The Open Data Institute appoints new artist in residence Natasha Caruana
The Open Data Institute appoints new artist in residence Natasha Caruana and hosts UK premiere of ‘At First Sight’ work
The Open Data Institute (ODI) announces it is hosting the UK premiere of award-winning photographic artist, Natasha Caruana’s ‘At First Sight (Coupe De Foudre)’ work after its global launch at Les Rencontres de la photographie, Arles, July 2015.
On Friday 17 July 2015 Natasha Caruana launches her ‘Love is an Act’ public exhibition at the ODI, including her most recent work ‘At First Sight’, and becomes the second artist in residence to join the ODI Data as Culture art programme during the second part of its ‘Data Anthropologies’ theme.
Caruana’s existing work captures narratives of love, fantasy and betrayal and during a six month residency at the ODI, the awarded-winning BMW Artist in Residence at the prestigious musée Nicéphore Niépce, will explore open data as an art material and subject.
An exclusive lens into the intimate worlds of others
As a photographic artist Caruana’s personal experiences fuel investigations into how everyday technology is impacting relationships. As a participant observer, Caruana carries out first-hand research using photography and other techniques as an exclusive lens into the intimate worlds of others.
From dating 80 married men to reenacting love at first sight, the following works will be on public display at the ODI’s headquarters in Shoreditch:
‘Married Man’ (2008 - 2009) comprising of 80 self-conducted dates with married men, secretly documented in a series of identity-concealed photographs.
‘The Clandestine Purse’ (2008 - 2009) - a large scale tableau photograph of the purse Natasha brought to every date during her ‘Married Man’ research. The purse concealed a sound recorder documenting each date and photograph presents the purse as an anecdotal monument encapsulating secret stories of married men.
‘Fairytale for Sale’ (2011 - 2013) a series of defaced real wedding photos showing newlyweds performing ceremony traditions and iconic poses. Sourced online from redundant wedding dresses under resale by their owners, the obscured portraits question the transactional value of weddings as a performance and public displays of marriage.
‘Love Bomb’ (2012 - 2014) - a photographic series of ‘love’ spells and potions, including an orange and lemon perforated with cloves and 9 carnations in a clear glass vase. The ‘spells and potions’ are juxtaposed with photographs of homemade bombs, and accompanying recipes. The project derives from Natasha’s own struggle to overcome lost love with a former partner and challenges the media-created expectation of living to achieve love.
‘At First Sight’ (2014 - 2015) - photographic reenactments of falling in love at first sight, accompanied with circulation system diagrams and photographs of locations used for psychological love experiments. The piece is inspired by Natasha’s own love at first sight experience when meeting her recently wed husband in 2014.
Natasha Caruana said:
"I live my art life with a day-to-day attitude never knowing what might come next. Working with open data will throw me into a new realm of research. As yet I have no exact idea what project will be produced at the ODI. Previously content with pseudo investigations I will now be residing in the data ‘motherland’ for six months. Surrounded by open plan working, collaboration, data vending machines and colourful closed working pods. Data will become my everyday and I will be ready and open to investigate it."
Data Anthropologies season captures the art of love
Since its inception in 2012 the ODI has worked closely with diverse artists, exhibiting and commissioning works that explore new understandings of open data to wider audiences. In March 2015 the programme expanded by welcoming its first artists in residence, Thomson & Craighead, to launch its third Data as Culture theme: ‘Data Anthropologies’.

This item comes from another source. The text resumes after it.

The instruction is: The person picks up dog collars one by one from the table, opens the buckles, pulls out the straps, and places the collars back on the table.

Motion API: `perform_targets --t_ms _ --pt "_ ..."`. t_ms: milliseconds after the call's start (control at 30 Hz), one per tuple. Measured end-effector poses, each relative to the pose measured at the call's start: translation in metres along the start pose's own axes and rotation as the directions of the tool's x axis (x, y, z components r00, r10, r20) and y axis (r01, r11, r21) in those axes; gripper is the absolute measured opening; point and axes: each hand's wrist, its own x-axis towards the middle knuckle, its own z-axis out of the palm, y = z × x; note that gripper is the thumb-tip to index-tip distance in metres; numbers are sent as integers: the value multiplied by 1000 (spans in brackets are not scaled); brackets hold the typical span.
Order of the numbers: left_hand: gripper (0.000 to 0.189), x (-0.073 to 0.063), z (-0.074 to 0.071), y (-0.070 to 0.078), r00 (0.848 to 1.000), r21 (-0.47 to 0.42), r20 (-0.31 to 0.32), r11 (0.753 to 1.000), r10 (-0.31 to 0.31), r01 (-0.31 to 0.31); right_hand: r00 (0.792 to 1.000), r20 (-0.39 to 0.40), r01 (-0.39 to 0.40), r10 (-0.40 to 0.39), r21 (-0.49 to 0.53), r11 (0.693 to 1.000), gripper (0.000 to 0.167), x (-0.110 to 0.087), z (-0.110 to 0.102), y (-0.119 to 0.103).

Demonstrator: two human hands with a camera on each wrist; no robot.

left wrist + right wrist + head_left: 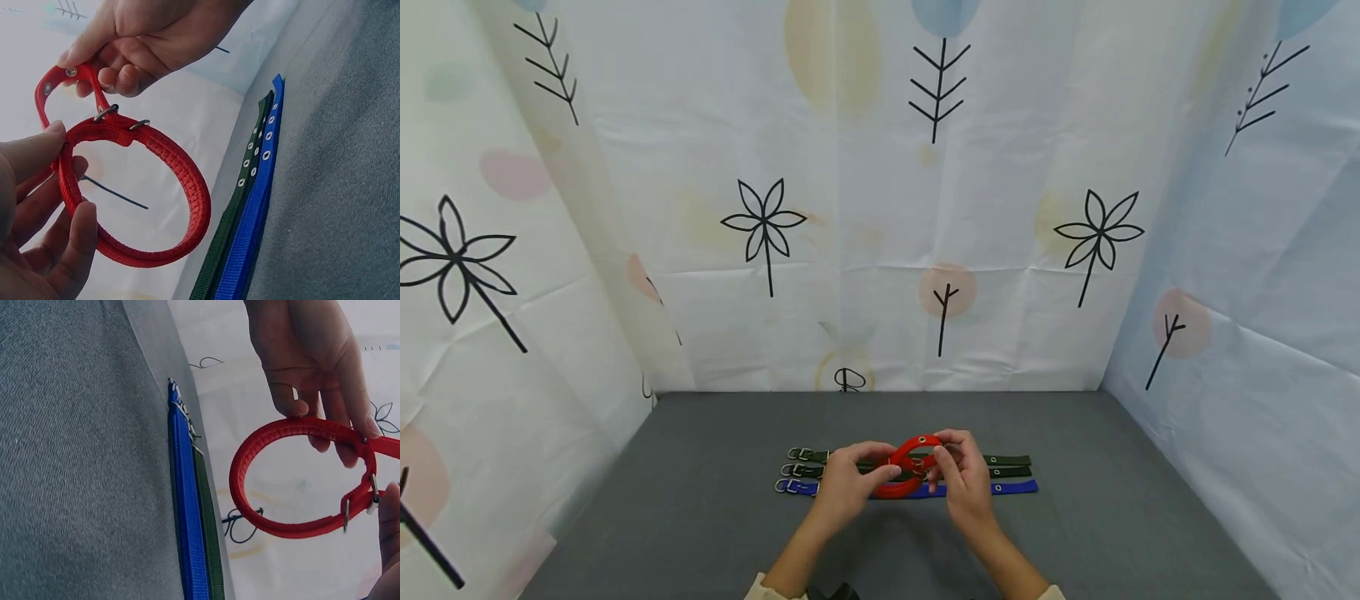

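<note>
A red collar [199, 200], bent into a ring, is held up between both hands above the table. My left hand [844, 487] pinches its band at the left side. With thumb and fingers, my right hand [964, 483] grips the red strap where metal eyelets show. That strap arches from the left fingers up to the right thumb, then down to the metal buckle [106, 112]. A metal D-ring [139, 125] sits beside the buckle. Below and behind the hands lie a blue collar [1018, 487], a black collar [1011, 472] and a dark green collar [1018, 460].
The three collars lie stretched out side by side on the grey table [700, 500], buckles at the left, eyelet ends at the right. White patterned cloth [865, 200] hangs behind the table and along both sides. A small dark object [842, 592] shows at the bottom edge.
</note>
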Motion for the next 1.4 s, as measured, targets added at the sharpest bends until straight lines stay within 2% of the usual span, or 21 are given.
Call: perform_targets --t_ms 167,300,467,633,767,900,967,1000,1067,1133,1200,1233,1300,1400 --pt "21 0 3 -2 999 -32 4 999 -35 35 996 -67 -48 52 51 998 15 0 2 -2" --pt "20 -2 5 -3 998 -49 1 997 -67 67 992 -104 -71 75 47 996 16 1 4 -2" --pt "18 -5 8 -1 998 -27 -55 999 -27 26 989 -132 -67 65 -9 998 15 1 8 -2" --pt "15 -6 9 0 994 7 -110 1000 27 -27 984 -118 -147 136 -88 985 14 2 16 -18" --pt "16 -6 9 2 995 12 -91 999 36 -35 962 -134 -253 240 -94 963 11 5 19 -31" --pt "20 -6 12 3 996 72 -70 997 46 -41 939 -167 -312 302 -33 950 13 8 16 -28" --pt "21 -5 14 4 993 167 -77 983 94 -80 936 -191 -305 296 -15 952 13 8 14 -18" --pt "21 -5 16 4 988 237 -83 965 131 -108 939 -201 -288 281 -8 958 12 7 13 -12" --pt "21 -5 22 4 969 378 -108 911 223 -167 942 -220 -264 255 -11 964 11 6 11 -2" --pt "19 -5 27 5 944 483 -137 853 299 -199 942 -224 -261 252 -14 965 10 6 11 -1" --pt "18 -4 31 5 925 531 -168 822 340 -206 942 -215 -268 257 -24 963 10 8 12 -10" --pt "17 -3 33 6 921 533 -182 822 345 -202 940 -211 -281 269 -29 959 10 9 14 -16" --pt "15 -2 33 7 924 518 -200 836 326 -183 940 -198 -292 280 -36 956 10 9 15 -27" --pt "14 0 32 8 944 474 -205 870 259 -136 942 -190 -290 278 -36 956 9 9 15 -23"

The theme examines the complex and often unconscious relationships between people and data. Caruana will develop a new open data themed work, with access to the full ODI team, including researchers, data scientists, policy experts, developers, startup entrepreneurs, and supported with formal open data training.
Hannah Redler, Curator in Residence at the ODI said:
“Artists play a key role in unearthing unexpected meanings in current and emerging cultures, including how we engage with open data. Natasha’s sustained emotional involvement is integral to her performance,research and ability to turn personal events into universal concerns. By extracting emotions entangled in everyday technology, Natasha reminds us of how accepting we are of our immersion in technology .”
Gavin Starks, CEO at the ODI said:
“We like people who challenge our perception of data. Natasha’s works draw us into unexpected worlds, investigates our psychology, and reframes personal moments that – once private or only witnessed in trusted environments – are now available to the world, at-scale, forever. I look forward to seeing how she might rewire our preconceptions of privacy, transform our sense of moment, or upturn our notion of open.”
Data as Culture is open for visitors
Following the private view on 16 July 2015, the exhibition will be open to the public during Monday to Friday office hours from 17 July - 16 December 2015. Visitors must contact the ODI ahead of visiting on 020 3598 9395, or [email protected] Data Anthropologies is curated by Hannah Redler, Associate Curator in Residence, with Julie Freeman, Artist Associate and Gavin Starks, CEO.